**Information supplied:**
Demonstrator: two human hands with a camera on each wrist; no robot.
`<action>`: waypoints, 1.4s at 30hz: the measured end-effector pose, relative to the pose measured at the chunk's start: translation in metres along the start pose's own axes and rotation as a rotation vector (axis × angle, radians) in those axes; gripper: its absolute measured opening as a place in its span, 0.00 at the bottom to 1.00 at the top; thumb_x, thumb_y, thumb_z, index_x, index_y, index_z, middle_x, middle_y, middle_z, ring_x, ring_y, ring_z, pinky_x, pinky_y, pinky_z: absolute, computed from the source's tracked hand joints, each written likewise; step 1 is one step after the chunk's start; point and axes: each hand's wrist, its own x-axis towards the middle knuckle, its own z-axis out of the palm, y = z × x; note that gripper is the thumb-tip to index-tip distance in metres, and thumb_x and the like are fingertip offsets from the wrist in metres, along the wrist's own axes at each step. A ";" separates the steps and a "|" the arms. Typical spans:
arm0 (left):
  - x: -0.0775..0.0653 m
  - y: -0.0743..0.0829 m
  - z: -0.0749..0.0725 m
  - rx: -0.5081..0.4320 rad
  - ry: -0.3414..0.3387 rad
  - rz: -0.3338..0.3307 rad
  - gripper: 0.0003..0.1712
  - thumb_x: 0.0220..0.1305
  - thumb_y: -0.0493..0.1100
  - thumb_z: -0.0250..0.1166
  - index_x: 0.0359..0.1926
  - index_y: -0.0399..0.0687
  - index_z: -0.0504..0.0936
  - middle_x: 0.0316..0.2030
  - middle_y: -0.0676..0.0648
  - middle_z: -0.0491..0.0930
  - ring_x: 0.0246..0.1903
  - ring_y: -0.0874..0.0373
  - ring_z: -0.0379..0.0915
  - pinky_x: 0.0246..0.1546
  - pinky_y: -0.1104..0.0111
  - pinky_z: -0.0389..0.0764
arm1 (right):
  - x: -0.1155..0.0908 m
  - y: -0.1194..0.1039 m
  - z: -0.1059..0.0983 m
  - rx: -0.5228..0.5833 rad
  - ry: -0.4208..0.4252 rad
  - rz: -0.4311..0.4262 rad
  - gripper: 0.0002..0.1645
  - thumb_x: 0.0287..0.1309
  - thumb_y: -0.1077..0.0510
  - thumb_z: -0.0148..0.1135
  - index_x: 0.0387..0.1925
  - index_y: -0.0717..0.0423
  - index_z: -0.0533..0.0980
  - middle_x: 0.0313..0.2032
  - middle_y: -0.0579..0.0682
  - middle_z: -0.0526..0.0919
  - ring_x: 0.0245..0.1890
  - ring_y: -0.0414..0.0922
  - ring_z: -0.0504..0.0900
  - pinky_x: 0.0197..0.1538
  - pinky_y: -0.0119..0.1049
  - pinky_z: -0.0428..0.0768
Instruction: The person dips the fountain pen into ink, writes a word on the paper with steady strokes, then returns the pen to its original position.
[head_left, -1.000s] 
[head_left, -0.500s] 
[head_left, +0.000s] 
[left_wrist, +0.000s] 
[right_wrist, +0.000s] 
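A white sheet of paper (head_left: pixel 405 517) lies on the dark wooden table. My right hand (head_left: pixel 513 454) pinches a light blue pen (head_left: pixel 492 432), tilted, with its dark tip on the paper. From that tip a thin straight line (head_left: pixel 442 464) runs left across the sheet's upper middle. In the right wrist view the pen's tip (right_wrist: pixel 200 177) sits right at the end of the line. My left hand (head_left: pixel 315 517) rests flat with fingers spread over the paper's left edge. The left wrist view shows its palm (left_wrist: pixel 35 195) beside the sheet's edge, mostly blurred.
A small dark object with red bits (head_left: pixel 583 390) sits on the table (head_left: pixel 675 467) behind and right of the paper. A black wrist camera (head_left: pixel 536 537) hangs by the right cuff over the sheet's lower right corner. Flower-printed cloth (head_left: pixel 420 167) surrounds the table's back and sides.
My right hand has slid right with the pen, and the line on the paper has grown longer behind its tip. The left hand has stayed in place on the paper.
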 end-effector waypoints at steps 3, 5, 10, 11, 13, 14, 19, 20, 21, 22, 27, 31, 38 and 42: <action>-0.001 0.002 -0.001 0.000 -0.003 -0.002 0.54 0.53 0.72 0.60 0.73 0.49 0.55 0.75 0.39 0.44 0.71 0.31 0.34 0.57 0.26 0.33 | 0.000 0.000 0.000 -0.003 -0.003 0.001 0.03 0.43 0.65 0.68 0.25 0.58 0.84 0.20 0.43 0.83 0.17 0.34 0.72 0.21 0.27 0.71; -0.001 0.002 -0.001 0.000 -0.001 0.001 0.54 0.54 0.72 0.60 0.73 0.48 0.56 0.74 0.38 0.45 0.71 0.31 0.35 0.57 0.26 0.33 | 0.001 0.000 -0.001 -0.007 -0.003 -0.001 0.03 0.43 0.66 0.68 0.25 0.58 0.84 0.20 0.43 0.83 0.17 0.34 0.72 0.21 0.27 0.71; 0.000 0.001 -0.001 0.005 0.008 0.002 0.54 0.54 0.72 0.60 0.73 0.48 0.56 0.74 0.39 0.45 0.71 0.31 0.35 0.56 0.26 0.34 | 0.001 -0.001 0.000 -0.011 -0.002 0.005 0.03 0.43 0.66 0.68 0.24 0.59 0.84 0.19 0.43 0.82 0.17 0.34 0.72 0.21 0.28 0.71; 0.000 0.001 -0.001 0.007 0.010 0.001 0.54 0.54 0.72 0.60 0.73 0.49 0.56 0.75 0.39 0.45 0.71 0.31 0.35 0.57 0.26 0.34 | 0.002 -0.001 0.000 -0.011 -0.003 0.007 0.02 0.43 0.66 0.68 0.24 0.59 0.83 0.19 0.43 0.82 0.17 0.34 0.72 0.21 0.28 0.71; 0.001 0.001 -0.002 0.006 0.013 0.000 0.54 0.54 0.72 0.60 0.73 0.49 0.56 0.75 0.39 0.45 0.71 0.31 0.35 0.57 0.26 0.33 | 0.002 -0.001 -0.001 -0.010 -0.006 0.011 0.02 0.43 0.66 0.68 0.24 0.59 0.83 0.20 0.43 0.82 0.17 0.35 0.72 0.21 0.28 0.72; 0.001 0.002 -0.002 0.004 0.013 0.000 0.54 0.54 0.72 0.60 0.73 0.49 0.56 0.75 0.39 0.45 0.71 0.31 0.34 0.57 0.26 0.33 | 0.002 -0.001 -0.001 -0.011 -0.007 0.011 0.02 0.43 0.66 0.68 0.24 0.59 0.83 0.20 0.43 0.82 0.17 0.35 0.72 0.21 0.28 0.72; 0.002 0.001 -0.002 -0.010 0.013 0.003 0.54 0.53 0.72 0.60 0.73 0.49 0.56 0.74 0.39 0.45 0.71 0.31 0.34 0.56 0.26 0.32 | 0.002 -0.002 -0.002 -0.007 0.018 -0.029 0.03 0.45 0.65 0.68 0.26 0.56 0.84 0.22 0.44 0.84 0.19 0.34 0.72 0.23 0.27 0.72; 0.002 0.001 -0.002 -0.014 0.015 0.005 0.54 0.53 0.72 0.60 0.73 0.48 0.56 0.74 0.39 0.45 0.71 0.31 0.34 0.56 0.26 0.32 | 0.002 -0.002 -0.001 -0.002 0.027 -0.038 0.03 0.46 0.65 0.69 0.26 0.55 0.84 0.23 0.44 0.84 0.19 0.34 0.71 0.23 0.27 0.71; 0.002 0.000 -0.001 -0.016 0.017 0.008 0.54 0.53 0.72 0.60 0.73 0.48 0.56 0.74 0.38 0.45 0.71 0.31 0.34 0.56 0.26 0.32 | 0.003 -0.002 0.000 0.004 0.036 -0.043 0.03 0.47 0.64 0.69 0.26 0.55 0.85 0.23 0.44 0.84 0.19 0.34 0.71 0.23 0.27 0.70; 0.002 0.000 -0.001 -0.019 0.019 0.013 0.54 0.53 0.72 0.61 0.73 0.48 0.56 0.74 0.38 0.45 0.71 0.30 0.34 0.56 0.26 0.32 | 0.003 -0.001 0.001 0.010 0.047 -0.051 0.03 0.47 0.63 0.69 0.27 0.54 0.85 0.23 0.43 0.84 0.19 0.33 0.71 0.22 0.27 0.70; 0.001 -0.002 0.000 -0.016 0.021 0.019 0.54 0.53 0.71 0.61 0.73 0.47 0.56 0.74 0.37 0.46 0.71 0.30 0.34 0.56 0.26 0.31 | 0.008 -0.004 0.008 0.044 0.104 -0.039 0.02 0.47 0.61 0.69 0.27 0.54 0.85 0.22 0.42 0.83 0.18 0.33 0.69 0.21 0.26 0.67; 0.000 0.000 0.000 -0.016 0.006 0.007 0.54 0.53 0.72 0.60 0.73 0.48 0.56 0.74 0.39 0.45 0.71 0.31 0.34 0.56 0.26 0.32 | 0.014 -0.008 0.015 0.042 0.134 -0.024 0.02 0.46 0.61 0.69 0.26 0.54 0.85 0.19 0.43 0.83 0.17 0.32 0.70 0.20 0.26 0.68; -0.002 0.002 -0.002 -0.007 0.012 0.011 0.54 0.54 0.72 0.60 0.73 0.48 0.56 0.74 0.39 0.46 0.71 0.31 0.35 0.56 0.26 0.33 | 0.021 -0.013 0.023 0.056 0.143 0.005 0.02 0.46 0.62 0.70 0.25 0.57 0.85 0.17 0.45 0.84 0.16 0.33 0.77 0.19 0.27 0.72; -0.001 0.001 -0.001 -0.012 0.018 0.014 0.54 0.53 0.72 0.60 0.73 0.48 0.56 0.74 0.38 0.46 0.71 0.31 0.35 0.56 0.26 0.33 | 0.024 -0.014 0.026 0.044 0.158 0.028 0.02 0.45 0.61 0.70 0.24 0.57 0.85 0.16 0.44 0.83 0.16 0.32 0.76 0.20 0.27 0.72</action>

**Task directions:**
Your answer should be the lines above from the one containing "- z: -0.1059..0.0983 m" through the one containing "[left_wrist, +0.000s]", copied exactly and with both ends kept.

**Answer section:**
  - z: -0.1059..0.0983 m
  - rx: -0.5228..0.5833 rad
  - ry: -0.4208..0.4252 rad
  - rz: -0.4311..0.4262 rad
  - gripper: 0.0002..0.1645
  - thumb_x: 0.0287..0.1309
  - thumb_y: -0.1077..0.0510
  - thumb_z: -0.0148..0.1135
  - index_x: 0.0387..0.1925
  - index_y: -0.0717..0.0423
  - index_z: -0.0533..0.0980
  - middle_x: 0.0313..0.2032
  - middle_y: -0.0579..0.0682
  - middle_z: -0.0526..0.0919
  - ring_x: 0.0245..0.1890
  - ring_y: -0.0414..0.0922
  - ring_z: -0.0504..0.0900
  - pinky_x: 0.0197..0.1538
  - pinky_y: -0.0119..0.1049
  - pinky_z: -0.0428..0.0768
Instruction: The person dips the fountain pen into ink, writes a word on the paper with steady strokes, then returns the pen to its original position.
[head_left, -1.000s] 
[head_left, -0.500s] 
[head_left, +0.000s] 
[left_wrist, +0.000s] 

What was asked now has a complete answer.